Ultimately this is a story of the bonds of family, the secrets between family members and the harm they can cause and how, in moments of crisis, it is often only our crazy family members that we can turn to.  The book is well written, all of the characters are flawed but endearing and the story is well paced.  All in all it makes for a great read.

Friday, November 4, 2016

Carry Me by Peter Behrens

It's a bit hard for me to summarize my feelings about this book.  Overall I was really intrigued by the story, but at times it was hard slogging.

The novel is narrated by Billy Lange who is looking back on his life at some indeterminate time (probably about the 1970s).  Billy was born in 1909 on the Isle of Wight.  His father was the skipper of the racing yacht belonging to a wealthy German-Jewish baron, von Weinbrenner, who, with his wife and daughter, spend one month a year on the island.  The rest of the year Billy and his family live in the home and take care of it for the baron.

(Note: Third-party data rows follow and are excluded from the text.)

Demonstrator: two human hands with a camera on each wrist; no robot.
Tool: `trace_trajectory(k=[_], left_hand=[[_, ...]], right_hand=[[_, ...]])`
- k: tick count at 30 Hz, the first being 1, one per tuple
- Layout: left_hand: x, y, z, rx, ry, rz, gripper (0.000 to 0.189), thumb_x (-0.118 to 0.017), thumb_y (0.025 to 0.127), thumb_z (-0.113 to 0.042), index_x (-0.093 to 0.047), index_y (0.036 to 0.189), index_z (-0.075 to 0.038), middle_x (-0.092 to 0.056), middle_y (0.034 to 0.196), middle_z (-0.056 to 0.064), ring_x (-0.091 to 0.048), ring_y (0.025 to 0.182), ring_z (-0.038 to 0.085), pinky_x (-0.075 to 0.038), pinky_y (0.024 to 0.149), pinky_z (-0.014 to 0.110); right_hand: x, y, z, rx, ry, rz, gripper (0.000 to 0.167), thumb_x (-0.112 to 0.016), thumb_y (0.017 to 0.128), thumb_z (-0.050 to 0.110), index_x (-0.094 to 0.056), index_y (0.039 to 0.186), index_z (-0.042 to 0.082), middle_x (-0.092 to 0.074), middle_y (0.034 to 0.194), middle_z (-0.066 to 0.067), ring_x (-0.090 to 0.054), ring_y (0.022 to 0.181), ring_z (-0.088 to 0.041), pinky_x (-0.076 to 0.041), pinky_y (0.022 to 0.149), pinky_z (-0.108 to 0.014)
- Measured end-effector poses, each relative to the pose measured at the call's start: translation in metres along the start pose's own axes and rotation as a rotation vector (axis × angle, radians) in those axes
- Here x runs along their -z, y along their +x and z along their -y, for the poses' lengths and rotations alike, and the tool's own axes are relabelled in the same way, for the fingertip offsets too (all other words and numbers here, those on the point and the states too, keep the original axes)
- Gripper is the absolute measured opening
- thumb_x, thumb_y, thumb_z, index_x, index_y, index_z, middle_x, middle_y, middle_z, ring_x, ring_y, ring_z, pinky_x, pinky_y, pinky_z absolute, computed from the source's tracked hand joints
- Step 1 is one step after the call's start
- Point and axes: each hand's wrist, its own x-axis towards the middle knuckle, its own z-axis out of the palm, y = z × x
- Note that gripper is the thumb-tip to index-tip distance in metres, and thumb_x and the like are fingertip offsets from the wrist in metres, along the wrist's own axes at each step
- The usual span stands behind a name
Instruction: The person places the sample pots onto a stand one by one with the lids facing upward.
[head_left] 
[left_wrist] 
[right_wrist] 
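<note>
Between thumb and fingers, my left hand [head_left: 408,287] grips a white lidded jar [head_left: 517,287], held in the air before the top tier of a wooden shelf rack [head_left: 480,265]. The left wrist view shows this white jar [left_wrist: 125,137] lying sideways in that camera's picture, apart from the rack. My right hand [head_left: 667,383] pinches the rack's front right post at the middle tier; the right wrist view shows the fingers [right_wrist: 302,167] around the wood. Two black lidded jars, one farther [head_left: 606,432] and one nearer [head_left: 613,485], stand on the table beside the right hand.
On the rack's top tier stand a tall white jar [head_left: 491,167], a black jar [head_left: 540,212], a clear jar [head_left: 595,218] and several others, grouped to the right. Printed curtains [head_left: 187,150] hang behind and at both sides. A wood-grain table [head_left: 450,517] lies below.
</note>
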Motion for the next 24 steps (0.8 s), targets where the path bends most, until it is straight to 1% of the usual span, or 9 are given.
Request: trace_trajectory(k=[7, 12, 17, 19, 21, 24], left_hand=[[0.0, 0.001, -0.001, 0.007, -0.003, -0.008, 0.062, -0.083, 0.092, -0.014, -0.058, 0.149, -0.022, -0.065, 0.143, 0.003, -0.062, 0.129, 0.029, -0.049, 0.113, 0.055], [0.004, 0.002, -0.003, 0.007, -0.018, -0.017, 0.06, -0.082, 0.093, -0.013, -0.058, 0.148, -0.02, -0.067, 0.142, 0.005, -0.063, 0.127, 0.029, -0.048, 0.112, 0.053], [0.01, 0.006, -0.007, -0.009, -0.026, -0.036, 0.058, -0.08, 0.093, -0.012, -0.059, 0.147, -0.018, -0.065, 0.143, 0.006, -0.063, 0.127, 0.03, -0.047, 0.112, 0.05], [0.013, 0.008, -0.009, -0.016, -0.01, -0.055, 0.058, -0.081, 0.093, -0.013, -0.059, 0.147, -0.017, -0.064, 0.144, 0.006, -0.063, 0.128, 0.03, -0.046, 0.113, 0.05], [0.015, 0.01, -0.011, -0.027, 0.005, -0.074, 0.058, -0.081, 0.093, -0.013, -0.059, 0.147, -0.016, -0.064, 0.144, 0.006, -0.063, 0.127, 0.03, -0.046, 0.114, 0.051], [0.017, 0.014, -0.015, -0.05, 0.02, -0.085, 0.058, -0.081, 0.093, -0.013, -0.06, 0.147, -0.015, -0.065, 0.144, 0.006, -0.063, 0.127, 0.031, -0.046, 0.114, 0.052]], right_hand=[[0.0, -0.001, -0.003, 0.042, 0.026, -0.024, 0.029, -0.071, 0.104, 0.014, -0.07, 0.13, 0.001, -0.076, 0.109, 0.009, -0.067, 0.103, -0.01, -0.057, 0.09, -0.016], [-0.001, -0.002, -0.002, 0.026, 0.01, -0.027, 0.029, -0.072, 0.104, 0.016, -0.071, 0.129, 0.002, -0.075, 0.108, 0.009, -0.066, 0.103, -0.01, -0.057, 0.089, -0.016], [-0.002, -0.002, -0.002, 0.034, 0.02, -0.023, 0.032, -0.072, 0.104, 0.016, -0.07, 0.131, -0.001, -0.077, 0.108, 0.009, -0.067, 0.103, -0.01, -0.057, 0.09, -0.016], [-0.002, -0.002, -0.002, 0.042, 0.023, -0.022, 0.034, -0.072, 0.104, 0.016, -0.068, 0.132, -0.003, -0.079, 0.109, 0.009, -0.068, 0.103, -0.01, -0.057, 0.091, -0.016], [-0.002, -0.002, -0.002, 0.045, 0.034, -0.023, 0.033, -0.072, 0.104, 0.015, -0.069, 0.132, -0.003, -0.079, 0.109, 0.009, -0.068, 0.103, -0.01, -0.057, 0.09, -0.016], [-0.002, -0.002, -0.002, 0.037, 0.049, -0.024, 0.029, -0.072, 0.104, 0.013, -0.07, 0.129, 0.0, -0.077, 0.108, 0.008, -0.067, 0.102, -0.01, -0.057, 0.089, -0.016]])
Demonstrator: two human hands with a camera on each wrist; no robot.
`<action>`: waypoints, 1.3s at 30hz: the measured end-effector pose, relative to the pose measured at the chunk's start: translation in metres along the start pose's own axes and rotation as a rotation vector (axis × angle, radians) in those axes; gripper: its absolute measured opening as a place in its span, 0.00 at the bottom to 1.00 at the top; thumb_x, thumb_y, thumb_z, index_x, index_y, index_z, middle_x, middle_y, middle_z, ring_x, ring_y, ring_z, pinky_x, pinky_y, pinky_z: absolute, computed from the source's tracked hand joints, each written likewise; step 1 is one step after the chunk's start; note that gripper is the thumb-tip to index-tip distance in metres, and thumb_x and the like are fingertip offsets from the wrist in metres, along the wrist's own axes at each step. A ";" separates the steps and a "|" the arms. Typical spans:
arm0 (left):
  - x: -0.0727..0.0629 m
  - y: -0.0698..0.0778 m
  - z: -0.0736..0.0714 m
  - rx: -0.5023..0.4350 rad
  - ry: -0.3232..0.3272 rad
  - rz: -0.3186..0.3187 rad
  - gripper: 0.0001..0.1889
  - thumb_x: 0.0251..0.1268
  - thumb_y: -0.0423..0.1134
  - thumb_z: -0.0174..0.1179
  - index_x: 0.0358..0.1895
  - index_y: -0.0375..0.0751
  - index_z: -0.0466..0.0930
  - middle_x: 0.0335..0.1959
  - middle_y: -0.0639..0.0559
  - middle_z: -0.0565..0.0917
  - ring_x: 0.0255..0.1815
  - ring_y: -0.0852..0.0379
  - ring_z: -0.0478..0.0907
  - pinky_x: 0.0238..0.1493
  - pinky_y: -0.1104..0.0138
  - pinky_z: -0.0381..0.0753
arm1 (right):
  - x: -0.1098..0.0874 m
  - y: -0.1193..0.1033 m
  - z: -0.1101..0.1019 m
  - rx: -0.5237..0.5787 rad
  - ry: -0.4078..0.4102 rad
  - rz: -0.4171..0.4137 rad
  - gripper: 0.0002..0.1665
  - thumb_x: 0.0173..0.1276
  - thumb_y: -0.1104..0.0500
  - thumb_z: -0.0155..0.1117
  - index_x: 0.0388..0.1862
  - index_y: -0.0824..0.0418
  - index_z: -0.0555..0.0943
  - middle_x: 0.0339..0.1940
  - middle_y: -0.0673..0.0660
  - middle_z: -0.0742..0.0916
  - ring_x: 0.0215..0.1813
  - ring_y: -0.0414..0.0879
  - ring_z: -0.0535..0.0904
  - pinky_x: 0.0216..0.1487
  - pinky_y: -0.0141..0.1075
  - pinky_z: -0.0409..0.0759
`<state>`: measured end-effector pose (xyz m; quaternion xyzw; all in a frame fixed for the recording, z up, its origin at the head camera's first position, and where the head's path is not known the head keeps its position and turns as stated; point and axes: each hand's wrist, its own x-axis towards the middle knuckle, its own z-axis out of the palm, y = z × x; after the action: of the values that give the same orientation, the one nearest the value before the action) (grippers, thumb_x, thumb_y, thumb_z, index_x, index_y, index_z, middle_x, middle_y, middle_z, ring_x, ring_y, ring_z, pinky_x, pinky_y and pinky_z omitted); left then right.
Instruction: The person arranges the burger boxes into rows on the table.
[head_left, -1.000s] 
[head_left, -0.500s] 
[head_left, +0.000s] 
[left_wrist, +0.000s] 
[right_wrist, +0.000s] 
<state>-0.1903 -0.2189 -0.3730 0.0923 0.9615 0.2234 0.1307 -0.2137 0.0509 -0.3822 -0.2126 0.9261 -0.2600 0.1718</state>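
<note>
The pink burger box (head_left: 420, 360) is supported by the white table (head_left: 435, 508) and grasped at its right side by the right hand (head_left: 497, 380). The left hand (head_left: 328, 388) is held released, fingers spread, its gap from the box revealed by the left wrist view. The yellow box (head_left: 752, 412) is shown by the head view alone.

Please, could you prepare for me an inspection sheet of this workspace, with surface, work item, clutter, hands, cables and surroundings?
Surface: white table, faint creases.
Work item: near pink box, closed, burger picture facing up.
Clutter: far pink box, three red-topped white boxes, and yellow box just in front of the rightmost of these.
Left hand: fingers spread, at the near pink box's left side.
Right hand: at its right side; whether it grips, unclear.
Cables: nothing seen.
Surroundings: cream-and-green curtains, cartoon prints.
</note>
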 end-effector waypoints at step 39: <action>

Billy is born one year after von Weinbrenner's daughter Karin and is instantly drawn to her - she seems so adventurous and sophisticated to the younger boy, who is after all the child of her family's employees.

Billy's father is German, though really only in name having been born to a German sailor and his Irish wife miles off the coast of Acapulco and registered as a German upon hitting land.  Had he been born days later he would have been a US citizen which would have changed the course of his life and that of his family.  Upon the outbreak of World War I Billy's father is arrested and accused of being a German spy (primarily because part of his job was tracking sailing boats with a pair of binoculars).  As the von Weinbrenners are no longer welcome in the UK, Billy and his mother struggle to survive, eventually returning to his mother's home in Ireland where Billy also makes his first friend (Mick who appears on and off later in his life) and meets his paternal grandmother.

When the war is over Billy's father is released, but deported back to Germany.  The von Weinbrenners take them in and give Billy's father a job running their newly formed horse racing operation.

From there we follow Billy and Karin's lives in the interwar years - watching the horror of the rise of Naziism.

The novel, though narrated from a later date, alternates between the early story and 1938 when Billy and Karin are planning to escape Germany.  Along the way he paints a terrible picture of the rise of anti-semitism and its impact on Karin's once powerful family.  He sort of off handedly tells us how the Jews he met along the way fared during the war; somewhat downplaying the horror of most of their experiences.

What Billy and Karin share from childhood is an interest in the American west - in particular, El Llano Estacado which they read about in German language children's novels.  Eventually they fulfil their wish to travel there but it is not the idyllic escape that Billy expects.

In the end, I think I recommend this book, but you have to be prepared to give it some time to warm up and some patience for the less engaging sections.